• **Your instructions**: What you give back should be exactly the opening lines of the data, ending with the line that contains "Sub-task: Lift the" and including it.

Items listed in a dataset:
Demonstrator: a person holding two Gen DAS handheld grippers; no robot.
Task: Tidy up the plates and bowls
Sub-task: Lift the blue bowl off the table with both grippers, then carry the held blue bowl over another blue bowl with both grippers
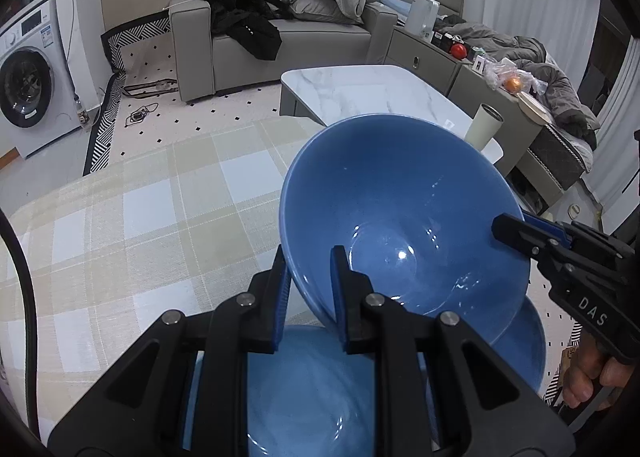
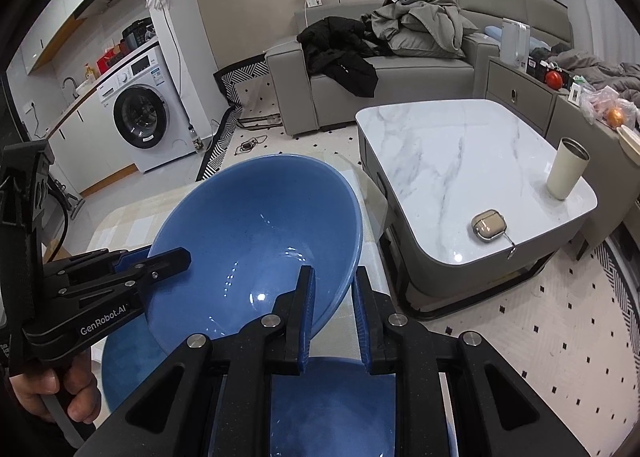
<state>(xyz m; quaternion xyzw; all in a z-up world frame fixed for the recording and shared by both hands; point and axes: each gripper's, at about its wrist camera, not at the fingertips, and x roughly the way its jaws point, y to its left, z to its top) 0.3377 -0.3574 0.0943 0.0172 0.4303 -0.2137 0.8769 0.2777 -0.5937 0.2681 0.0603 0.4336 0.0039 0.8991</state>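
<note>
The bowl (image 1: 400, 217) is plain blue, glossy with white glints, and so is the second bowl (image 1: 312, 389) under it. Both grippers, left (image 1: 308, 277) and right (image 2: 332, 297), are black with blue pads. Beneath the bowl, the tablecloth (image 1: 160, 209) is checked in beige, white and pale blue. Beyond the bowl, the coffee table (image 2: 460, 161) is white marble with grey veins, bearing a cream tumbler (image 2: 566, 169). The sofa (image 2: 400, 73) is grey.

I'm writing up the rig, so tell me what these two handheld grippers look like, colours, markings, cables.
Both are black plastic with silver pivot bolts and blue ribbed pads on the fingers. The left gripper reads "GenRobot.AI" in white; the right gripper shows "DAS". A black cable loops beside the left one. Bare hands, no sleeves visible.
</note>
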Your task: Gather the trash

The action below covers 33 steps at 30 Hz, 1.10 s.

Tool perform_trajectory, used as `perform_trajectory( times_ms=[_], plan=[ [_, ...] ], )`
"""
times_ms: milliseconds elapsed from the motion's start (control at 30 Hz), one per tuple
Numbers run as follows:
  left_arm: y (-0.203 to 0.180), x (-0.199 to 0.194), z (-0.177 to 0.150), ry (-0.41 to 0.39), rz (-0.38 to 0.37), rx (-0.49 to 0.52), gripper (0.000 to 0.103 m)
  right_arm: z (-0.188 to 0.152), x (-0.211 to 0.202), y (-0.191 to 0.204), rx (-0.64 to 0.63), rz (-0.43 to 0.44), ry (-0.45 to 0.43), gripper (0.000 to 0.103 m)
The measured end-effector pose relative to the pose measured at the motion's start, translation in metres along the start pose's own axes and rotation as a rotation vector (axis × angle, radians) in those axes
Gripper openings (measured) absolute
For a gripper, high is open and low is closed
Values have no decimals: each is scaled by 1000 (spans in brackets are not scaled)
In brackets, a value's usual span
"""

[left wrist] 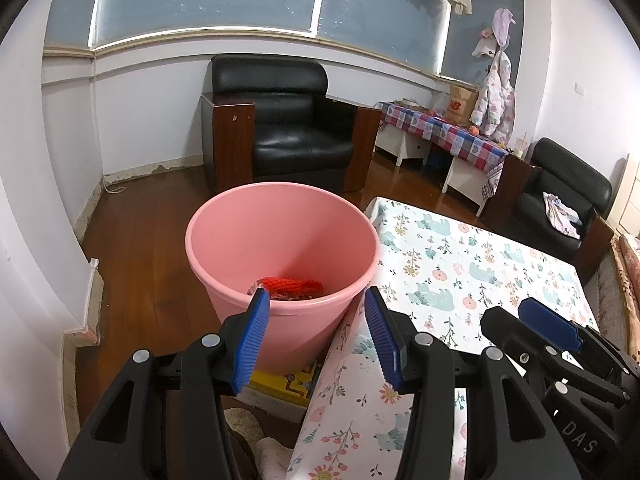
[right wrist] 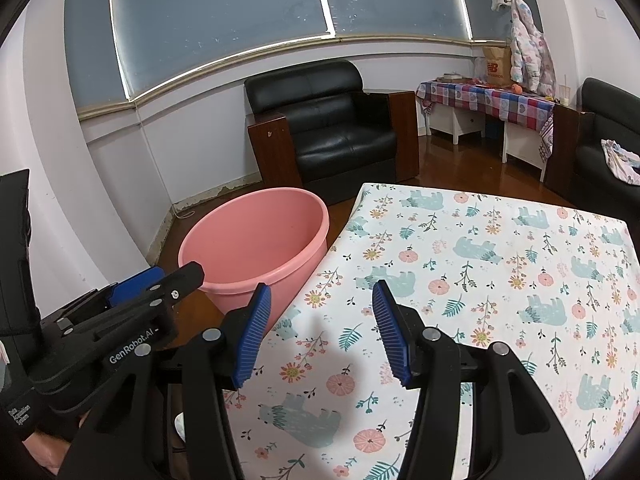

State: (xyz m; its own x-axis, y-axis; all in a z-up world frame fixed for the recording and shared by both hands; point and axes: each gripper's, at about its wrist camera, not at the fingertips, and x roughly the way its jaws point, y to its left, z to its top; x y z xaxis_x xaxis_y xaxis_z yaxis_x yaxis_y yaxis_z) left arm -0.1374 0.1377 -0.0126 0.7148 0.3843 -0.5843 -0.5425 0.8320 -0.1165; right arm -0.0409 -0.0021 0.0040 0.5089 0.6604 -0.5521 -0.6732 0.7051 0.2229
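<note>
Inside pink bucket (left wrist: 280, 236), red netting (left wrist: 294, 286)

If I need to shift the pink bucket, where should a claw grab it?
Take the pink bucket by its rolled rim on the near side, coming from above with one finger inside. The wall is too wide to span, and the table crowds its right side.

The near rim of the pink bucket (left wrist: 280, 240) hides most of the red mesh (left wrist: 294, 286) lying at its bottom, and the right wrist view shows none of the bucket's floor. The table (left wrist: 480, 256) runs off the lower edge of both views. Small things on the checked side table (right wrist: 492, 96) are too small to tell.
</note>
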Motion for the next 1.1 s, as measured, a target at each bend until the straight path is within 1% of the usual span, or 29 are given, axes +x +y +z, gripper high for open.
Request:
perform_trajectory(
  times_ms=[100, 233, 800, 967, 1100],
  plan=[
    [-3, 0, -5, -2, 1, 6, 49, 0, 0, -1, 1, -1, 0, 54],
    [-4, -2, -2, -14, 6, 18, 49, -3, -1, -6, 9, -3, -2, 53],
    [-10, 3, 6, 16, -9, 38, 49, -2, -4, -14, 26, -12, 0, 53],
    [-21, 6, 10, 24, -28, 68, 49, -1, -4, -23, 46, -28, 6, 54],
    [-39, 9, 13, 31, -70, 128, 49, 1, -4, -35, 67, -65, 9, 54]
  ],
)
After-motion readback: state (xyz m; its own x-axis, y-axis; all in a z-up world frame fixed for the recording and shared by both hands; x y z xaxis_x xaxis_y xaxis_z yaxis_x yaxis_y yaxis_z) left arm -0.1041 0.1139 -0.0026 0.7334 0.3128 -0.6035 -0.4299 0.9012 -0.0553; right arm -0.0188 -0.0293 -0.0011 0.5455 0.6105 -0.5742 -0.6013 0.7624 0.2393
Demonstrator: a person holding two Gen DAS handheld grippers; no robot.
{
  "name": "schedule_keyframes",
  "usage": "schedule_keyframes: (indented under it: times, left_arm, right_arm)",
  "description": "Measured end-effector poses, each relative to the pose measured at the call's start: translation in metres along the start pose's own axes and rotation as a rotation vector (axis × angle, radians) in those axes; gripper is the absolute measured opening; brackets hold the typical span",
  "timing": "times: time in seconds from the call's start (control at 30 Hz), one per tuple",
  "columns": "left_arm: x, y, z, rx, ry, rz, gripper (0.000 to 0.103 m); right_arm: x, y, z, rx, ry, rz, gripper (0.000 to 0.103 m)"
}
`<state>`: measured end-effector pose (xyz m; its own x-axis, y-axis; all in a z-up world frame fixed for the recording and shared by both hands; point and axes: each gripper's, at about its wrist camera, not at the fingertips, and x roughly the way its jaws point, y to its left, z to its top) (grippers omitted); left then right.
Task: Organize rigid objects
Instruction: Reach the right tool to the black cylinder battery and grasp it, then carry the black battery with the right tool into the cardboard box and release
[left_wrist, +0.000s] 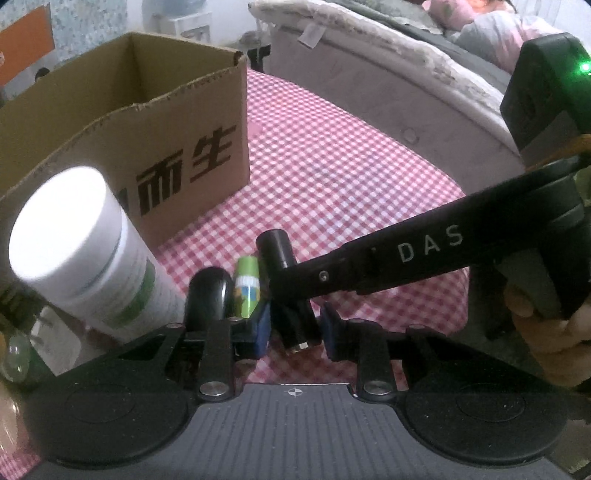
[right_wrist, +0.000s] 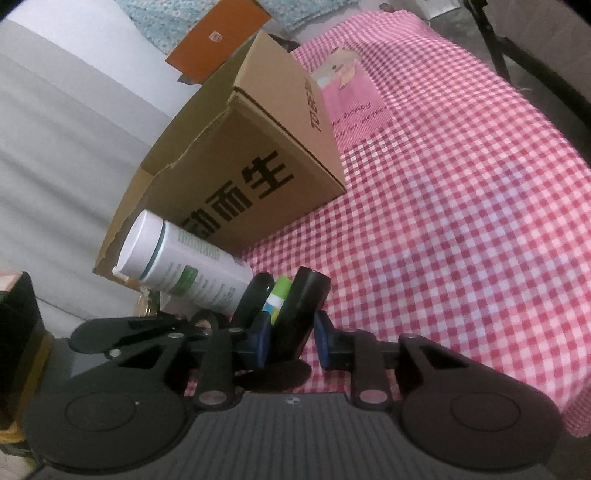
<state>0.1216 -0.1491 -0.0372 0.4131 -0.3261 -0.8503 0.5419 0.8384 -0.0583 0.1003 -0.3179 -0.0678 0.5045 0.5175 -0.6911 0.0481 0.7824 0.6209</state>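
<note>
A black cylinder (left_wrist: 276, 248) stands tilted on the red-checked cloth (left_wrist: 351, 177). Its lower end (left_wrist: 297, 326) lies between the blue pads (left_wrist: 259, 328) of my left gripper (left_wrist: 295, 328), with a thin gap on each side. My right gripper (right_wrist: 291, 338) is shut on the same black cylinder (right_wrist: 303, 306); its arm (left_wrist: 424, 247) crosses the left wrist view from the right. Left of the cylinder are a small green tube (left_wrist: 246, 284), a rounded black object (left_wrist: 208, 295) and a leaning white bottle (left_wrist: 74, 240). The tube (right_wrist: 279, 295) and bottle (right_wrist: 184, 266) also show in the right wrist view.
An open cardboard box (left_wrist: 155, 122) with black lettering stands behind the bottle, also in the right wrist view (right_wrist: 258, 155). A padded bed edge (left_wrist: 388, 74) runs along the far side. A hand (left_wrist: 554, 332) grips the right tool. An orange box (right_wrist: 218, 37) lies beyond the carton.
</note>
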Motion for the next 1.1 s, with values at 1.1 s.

• **Answer space**:
Demonstrator: a person holding two Gen DAS handheld grippers; no robot.
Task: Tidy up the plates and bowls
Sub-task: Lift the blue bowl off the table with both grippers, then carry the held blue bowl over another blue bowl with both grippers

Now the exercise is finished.